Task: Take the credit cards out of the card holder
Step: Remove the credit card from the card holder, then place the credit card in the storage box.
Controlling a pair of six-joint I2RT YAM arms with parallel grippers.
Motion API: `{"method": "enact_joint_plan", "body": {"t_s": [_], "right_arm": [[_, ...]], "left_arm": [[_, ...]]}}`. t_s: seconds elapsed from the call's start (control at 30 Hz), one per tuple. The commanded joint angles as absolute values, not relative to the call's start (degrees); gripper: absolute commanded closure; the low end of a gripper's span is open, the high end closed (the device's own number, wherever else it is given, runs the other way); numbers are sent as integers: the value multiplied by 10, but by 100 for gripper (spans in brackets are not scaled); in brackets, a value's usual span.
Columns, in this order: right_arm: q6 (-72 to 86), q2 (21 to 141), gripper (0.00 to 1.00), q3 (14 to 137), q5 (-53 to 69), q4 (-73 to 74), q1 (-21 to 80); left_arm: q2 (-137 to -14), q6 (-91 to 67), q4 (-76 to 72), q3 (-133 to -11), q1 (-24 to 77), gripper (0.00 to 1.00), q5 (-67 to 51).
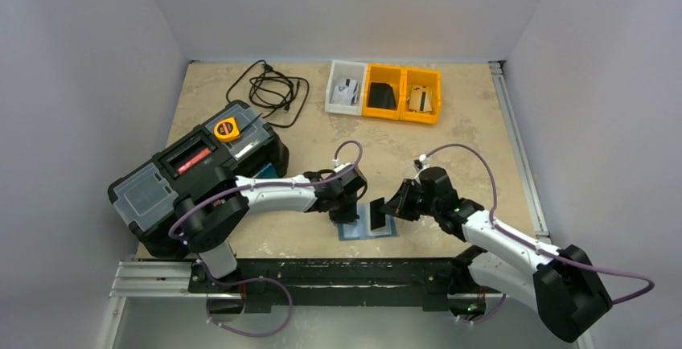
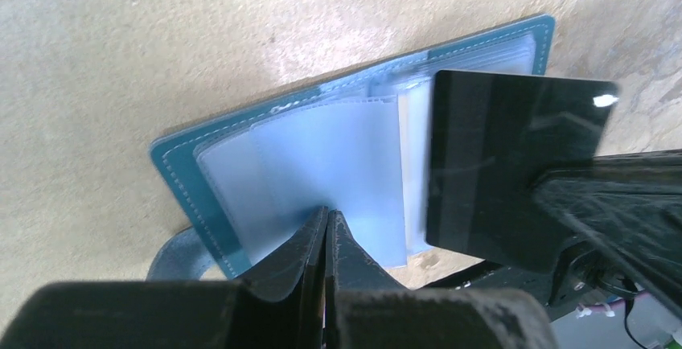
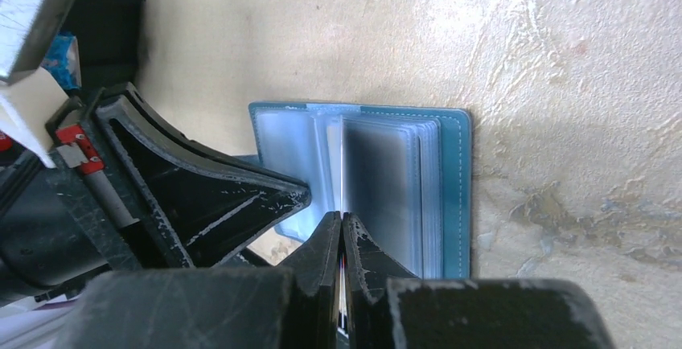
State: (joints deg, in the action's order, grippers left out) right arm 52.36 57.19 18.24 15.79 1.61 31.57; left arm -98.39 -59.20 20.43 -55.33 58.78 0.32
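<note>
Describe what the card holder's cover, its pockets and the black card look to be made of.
Card holder cover: teal leather or faux leather, likely; pale stitching along the edge. Pockets: clear flexible plastic, frosted, slightly bowed. Black card: rigid glossy plastic; it reflects a light spot.

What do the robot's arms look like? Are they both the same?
Yes, twins! The left arm and right arm each have white tubes between chunky black joints, with a thin purple cable looping alongside. The left tool and right tool are black, with two scratched, pointy wedge fingers.
</note>
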Motion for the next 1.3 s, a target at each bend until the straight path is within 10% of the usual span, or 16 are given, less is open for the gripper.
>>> {"method": "enact_joint_plan", "body": {"t_s": [0.0,0.67,1.27], "right_arm": [[509,548,100,230,135,67,312],[442,824,100,619,116,63,159],[385,1278,100,1118,109,146,101]], "left_arm": [[-958,-569,261,-537,585,100,36],[-676,-457,432,-594,553,49,67],[-614,-425,505,-620,548,47,71]]}}
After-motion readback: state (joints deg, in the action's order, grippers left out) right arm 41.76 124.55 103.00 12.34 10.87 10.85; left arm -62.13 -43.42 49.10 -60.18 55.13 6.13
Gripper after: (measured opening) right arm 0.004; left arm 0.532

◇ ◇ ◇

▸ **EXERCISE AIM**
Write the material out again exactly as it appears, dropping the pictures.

▸ **ANSWER TO THE PROBLEM**
Task: Take the credit cards out of the card holder
Step: Remove the credit card from the card holder, then place the credit card in the storage box.
Controlling a pair of six-joint I2RT YAM arms with parallel grippers.
Motion API: `{"method": "enact_joint_plan", "body": {"t_s": [_], "right_arm": [[_, ...]], "left_arm": [[_, ...]]}}`. t_s: seconds elapsed from the call's start (control at 30 Hz), one per tuple. The commanded joint angles as absolute values, not relative to the call's start (degrees); gripper: absolute commanded closure; the low end of a gripper's span is open, the high end closed (the device's own number, wherever else it is given, runs the other way); numbers are sent as integers: the value multiplied by 10, but by 100 for gripper (spans in brackets are not scaled); in brackets, a value's usual span.
Columns, in this order: right_arm: q6 (-72 to 86), q2 (21 to 141), gripper (0.00 to 1.00), q3 (14 to 137), q5 (-53 to 69), q4 (-73 to 74), q1 (-21 to 80); left_arm: q2 (-137 to -14), q6 (-91 to 67), q4 (-76 to 72), q3 (-133 to -11), q1 (-24 to 77), gripper (0.00 to 1.00), q5 (-67 to 51).
State: (joints deg, in the action's order, grippers left out) right arm 52.36 57.19 18.24 15.79 1.61 31.57; left arm -98.39 -59.20 20.43 -55.33 58.78 0.32
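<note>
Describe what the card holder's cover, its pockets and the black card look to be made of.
Card holder cover: teal leather or faux leather, likely; pale stitching along the edge. Pockets: clear flexible plastic, frosted, slightly bowed. Black card: rigid glossy plastic; it reflects a light spot.

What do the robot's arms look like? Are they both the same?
Yes, twins! The left arm and right arm each have white tubes between chunky black joints, with a thin purple cable looping alongside. The left tool and right tool are black, with two scratched, pointy wedge fingers.
</note>
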Motion for the next 1.3 s, a target at each bend until the straight path is within 10% of the usual span, or 16 are given, less is open for the gripper.
>>> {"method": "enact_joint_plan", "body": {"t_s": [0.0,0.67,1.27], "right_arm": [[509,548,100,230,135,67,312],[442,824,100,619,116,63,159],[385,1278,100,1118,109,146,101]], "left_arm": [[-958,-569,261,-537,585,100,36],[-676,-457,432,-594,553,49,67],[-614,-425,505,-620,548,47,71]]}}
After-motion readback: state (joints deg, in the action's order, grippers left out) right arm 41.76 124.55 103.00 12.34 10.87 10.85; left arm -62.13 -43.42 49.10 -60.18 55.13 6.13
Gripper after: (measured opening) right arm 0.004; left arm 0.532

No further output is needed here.